Put into a saucepan one pound of good brown sugar, stir it constantly over a slow fire, boil it till it is as thick as treacle, and resembles it in color; take the pan off the fire, stir it for a minute or two, and pour in very slowly a quart of boiling water, stirring constantly; put it again on the fire, and boil it for a little; pour it into a bowl, and when cold, bottle it. This browning will keep good for a year, and very little of it serves for coloring soups, gravies, or sauces.
Put the butter cut into slices into a nicely-cleaned brass pan, stir it gently till dissolved: when it boils, draw the pan to the side of the fire, skim it, and let it boil gently a second time, and if any scum again rises, take it off; let it settle for two or three minutes, and strain it gently through a sieve which has a piece of muslin laid into it.
Fresh beef suet, picked free from skin and sinews, is dissolved in the same way; it is then strained through muslin into small jars, and when cold, covered with bladder, or it may be strained into cold water; and the cake when cold, wiped dry, folded in white paper, and kept in a linen bag.
Beef suet will keep fresh for sometime if finely chopped and dredged with flour, and kept in white paper bags in a cool place.
Beef and mutton drippings are clarified exactly in the manner butter is done, and each kept in a separate jar.
To melt hog's-lard, put it into a jar placed in a pot of water or water bath, strain it into clean bladders or small jars, and cover them with paper.
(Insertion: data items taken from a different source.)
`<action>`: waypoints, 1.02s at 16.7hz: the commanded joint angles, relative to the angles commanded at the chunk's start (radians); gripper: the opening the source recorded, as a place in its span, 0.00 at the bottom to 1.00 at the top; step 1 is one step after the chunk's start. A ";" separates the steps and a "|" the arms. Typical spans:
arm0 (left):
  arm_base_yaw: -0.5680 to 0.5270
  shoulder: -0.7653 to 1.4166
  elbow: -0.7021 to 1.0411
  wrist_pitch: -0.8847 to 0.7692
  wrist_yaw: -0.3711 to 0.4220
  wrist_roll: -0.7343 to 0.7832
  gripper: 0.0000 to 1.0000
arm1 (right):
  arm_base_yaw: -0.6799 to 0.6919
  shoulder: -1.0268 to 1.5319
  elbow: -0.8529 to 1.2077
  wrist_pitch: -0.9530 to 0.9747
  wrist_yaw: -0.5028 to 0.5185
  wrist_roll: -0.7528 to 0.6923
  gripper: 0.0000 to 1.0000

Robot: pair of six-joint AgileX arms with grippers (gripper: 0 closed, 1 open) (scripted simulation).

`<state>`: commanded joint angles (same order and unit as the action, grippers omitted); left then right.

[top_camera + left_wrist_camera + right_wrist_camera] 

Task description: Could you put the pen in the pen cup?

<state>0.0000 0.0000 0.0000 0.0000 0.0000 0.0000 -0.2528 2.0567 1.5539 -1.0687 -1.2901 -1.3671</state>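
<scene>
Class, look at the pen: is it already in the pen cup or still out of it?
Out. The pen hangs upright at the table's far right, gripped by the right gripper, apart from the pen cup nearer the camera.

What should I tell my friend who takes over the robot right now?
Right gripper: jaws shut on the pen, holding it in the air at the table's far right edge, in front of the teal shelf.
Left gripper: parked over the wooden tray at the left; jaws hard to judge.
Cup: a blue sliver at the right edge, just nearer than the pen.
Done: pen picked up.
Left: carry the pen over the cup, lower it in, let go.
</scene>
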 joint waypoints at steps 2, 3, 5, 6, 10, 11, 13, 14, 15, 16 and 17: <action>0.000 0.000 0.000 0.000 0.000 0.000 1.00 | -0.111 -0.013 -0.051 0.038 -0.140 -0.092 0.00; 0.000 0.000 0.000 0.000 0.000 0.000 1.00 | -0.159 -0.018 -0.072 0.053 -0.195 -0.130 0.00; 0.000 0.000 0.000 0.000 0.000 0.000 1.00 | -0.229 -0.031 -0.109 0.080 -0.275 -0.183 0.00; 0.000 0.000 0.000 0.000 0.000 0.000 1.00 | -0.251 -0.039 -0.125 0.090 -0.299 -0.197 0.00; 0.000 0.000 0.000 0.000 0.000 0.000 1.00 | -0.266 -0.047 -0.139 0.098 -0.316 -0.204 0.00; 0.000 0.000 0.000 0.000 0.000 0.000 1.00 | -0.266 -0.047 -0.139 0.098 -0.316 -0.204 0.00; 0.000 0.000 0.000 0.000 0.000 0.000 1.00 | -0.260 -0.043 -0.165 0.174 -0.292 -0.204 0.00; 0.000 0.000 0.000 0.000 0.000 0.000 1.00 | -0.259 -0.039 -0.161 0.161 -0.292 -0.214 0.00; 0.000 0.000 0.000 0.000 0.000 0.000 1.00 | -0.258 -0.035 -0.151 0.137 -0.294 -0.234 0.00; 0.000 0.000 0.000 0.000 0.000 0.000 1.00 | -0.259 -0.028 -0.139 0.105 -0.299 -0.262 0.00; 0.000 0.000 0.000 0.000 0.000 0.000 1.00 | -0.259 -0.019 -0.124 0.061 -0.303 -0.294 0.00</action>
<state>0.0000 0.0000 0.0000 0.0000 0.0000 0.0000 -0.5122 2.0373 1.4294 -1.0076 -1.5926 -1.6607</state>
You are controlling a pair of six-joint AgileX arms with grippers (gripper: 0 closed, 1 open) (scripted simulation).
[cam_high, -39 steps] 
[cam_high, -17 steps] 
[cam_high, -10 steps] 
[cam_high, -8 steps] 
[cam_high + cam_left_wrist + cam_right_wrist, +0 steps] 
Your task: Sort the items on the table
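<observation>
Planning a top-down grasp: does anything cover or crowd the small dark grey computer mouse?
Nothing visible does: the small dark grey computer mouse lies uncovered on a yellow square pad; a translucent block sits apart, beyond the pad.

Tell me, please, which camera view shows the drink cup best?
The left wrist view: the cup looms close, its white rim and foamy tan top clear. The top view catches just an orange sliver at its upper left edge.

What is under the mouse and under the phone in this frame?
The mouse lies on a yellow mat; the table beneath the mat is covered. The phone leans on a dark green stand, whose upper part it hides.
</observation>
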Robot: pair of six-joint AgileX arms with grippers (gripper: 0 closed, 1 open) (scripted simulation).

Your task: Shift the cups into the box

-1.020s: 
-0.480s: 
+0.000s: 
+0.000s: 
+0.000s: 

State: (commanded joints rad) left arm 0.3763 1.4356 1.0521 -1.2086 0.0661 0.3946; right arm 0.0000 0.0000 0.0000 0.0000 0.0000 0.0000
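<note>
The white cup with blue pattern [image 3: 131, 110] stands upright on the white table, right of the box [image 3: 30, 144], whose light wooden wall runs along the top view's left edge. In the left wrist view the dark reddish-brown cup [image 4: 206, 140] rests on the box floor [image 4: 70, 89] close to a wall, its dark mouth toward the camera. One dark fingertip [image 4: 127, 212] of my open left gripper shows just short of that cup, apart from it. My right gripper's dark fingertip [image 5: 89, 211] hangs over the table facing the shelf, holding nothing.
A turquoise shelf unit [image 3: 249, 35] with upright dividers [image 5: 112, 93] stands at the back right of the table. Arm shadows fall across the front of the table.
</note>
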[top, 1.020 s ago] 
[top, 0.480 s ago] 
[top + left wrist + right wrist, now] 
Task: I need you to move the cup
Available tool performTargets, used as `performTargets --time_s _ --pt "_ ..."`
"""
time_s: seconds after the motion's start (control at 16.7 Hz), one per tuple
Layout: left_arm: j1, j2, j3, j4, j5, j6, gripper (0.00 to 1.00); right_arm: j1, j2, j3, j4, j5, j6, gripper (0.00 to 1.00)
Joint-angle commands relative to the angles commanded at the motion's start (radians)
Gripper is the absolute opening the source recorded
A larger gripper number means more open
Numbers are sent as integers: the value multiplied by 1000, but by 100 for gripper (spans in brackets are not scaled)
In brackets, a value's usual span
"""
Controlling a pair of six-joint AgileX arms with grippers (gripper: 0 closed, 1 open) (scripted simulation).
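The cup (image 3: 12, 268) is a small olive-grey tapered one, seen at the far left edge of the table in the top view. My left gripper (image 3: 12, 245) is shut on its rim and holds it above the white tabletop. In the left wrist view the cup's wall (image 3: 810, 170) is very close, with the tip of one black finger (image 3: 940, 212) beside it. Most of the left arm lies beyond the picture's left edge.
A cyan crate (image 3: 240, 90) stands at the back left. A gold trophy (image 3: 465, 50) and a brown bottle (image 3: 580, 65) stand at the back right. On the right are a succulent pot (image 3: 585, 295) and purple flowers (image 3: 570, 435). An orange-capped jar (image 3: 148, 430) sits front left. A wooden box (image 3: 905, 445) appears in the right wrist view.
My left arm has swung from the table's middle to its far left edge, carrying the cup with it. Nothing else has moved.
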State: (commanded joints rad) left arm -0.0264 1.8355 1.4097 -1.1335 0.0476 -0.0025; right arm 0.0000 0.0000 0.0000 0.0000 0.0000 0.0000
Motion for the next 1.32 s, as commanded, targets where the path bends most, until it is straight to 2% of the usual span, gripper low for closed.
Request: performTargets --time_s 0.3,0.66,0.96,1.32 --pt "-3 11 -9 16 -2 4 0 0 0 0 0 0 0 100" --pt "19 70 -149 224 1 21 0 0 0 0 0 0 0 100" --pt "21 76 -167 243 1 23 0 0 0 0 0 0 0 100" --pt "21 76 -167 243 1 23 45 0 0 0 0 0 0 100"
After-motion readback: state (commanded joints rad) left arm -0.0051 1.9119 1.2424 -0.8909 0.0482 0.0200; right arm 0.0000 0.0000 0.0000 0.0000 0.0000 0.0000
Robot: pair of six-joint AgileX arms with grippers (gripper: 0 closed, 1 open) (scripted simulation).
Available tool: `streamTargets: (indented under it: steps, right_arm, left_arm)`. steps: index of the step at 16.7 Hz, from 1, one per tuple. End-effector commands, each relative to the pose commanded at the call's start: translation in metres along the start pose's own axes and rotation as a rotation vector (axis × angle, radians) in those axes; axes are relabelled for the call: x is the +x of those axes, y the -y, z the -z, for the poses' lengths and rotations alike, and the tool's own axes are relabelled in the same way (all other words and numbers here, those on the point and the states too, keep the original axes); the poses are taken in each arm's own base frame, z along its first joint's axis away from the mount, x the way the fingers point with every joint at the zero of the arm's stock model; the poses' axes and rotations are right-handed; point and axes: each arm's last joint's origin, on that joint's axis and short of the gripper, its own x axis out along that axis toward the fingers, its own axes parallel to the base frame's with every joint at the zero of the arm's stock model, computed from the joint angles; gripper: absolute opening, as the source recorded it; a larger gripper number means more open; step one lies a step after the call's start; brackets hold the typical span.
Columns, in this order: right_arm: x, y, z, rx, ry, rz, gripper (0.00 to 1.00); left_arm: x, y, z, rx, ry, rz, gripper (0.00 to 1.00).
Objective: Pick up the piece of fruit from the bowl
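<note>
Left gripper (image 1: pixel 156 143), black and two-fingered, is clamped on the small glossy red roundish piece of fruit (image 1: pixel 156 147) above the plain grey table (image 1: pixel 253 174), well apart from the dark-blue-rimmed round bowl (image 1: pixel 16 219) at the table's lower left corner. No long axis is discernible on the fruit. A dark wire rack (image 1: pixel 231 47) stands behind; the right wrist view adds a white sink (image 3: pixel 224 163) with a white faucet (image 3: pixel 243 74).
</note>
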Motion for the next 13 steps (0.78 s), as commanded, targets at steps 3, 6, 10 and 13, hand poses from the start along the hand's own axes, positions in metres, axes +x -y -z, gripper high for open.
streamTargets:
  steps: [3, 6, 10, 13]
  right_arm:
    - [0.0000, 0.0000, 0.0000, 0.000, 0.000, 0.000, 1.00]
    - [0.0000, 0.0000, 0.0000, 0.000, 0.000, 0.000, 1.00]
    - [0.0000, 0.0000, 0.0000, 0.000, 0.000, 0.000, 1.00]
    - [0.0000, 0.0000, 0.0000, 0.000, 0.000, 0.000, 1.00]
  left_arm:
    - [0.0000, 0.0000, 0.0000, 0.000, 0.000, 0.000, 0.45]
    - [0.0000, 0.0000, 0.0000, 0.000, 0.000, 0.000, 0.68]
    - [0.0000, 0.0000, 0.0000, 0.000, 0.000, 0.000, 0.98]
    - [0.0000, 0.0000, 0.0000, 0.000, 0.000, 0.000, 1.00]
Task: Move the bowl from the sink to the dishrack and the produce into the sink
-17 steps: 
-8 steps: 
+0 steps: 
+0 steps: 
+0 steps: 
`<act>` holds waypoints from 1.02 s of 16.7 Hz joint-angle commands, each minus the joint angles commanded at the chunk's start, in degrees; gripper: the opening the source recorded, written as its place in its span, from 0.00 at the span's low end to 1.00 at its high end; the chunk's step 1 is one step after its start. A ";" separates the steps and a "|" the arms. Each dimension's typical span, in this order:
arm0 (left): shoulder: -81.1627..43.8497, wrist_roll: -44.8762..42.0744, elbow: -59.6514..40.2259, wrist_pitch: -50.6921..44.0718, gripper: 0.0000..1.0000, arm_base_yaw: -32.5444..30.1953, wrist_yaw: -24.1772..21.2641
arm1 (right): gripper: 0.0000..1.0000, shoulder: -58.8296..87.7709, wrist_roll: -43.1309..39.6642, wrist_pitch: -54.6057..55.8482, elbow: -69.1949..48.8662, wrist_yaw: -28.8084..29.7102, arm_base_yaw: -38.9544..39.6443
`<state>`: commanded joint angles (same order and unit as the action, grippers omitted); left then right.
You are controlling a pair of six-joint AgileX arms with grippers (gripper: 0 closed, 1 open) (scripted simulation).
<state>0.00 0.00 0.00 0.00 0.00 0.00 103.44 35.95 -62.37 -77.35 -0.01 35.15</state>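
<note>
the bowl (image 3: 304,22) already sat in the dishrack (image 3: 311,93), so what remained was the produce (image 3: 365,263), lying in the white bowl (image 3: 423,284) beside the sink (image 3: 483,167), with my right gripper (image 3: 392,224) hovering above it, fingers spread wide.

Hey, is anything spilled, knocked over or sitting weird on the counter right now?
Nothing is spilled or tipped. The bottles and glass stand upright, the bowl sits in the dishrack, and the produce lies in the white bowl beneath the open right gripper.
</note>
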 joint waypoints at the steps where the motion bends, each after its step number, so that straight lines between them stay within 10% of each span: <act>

Thus prepared, it will keep good a length of time, and is the best ihing for frying fish in.
To fry parsley, wash it, pick it clean, and put it into fresh cold water; take it out and then throw it into boiling lard or dripping, when it will instantly become crisp; it is then taken out with a slice.
Ask those who are to eat it, if they like it thick or thin; if the latter, mix well together by degrees, in a pint basin, one table-spoonful of oatmeal, with three of cold water; if the former, use two spoonfuls.
Have ready in a stewpan, a pint of boiling water or milk; pour this by degrees to the oatmeal you have mixed; return it into the stew pan; set it on the fire, and let it boil for five minutes; stirring it all the time to prevent the oatmeal from burning at the bottom of the stewpan; skim and strain it through a hair sieve.
Gruel may be made with broth instead of water; and may be flavored with sweet herbs, soup roots, and savory spices, by boiling them for a few minutes in the water you are going to make the gruel with.